- Directions: Please keep to the lines below from the one with "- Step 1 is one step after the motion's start" through the one with "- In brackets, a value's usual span", and restate them word for word, ends included.
◆ ◆ ◆ ◆
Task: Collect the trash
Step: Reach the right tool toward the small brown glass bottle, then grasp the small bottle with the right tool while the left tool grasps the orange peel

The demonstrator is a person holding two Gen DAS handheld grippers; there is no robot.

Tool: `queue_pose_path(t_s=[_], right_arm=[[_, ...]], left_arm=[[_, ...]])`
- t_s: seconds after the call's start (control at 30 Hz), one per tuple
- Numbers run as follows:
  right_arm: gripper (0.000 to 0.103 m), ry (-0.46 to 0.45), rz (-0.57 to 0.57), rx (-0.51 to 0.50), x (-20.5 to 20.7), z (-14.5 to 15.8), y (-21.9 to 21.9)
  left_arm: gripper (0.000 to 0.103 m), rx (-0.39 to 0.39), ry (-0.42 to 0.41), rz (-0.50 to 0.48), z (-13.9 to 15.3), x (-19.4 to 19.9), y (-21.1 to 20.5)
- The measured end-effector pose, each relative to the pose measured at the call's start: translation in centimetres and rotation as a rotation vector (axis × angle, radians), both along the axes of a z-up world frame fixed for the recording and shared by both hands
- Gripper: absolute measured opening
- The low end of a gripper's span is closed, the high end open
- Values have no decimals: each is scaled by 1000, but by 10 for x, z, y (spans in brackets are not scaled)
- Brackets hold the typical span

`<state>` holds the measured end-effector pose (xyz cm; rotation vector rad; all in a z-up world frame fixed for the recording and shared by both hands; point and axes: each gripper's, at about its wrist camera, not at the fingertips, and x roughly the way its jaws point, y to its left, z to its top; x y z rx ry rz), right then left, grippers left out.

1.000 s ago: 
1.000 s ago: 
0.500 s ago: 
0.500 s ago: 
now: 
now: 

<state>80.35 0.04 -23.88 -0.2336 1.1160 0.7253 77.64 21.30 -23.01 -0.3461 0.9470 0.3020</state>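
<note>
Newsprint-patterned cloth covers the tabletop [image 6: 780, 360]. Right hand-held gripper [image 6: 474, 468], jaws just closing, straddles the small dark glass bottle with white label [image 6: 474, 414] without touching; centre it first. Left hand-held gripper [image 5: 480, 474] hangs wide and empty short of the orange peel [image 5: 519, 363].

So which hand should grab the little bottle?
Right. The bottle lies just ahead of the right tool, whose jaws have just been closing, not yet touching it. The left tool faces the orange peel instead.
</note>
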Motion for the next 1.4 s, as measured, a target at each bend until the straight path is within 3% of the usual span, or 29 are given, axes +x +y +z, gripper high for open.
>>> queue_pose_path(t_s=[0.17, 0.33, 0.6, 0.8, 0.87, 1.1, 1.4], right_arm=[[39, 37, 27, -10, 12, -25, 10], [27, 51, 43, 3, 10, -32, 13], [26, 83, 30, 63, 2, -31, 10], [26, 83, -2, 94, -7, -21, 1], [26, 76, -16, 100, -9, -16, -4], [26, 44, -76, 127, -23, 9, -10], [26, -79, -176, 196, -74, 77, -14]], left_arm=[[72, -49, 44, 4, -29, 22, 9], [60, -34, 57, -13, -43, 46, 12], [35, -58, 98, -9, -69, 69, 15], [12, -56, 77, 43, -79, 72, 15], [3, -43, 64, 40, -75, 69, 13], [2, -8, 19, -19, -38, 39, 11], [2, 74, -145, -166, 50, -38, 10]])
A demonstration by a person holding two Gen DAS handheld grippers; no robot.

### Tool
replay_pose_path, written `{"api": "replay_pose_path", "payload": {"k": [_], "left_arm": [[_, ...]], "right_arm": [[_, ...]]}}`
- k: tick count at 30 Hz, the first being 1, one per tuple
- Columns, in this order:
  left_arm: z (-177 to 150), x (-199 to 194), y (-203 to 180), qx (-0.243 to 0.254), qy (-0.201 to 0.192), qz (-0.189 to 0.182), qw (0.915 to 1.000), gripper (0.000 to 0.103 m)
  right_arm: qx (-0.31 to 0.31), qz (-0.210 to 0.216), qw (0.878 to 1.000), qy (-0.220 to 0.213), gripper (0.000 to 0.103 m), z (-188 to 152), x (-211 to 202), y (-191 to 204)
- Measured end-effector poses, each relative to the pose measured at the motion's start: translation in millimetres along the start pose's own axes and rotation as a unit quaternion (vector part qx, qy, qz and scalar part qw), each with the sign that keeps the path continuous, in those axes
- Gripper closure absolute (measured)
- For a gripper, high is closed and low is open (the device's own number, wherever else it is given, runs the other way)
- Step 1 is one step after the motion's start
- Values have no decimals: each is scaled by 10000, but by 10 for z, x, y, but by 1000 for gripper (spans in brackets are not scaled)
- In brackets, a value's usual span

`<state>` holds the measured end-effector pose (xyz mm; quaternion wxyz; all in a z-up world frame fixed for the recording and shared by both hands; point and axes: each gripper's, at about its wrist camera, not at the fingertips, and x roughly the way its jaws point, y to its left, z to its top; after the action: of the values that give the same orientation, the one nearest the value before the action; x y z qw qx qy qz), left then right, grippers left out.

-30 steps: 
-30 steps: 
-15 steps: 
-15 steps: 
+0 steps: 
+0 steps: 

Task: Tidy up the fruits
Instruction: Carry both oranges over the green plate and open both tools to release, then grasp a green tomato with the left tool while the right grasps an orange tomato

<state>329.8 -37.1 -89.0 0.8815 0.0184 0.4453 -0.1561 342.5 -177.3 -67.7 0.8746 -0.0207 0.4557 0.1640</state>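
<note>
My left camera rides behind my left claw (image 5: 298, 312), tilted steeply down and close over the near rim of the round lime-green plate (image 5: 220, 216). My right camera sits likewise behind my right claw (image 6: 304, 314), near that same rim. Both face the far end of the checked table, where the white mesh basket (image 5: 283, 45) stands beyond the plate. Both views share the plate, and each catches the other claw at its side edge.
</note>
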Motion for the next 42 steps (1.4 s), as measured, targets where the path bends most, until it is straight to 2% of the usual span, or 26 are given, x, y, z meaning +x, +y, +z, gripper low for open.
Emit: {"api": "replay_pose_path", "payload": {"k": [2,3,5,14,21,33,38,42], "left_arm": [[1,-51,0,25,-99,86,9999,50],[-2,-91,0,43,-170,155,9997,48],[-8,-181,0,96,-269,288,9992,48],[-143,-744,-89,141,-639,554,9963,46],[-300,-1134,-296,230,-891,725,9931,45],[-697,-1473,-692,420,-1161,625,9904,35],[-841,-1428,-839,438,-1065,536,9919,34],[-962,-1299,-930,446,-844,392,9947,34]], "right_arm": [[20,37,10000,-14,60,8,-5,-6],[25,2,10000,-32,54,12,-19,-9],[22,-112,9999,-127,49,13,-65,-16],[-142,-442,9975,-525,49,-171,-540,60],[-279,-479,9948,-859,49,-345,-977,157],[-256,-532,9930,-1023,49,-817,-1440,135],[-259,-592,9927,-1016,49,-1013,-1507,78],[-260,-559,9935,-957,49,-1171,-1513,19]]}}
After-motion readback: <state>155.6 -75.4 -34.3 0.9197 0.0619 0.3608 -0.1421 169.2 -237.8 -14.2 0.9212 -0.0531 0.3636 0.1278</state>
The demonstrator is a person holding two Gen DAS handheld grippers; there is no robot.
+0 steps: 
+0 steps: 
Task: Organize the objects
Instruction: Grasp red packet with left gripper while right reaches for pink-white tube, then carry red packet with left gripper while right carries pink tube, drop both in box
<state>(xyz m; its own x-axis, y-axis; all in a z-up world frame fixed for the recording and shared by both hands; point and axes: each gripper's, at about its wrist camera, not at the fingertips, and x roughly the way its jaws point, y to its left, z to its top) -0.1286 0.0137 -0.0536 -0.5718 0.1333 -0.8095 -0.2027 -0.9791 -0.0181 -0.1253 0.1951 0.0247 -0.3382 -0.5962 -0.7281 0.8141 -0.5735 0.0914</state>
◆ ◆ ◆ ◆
- Answer to this exercise:
- Step 1 is one step after the motion's start
- Values have no decimals: each is scaled by 10000, but by 10 for z, x, y, but by 1000 for gripper (spans in brackets are not scaled)
- In brackets, a value's usual span

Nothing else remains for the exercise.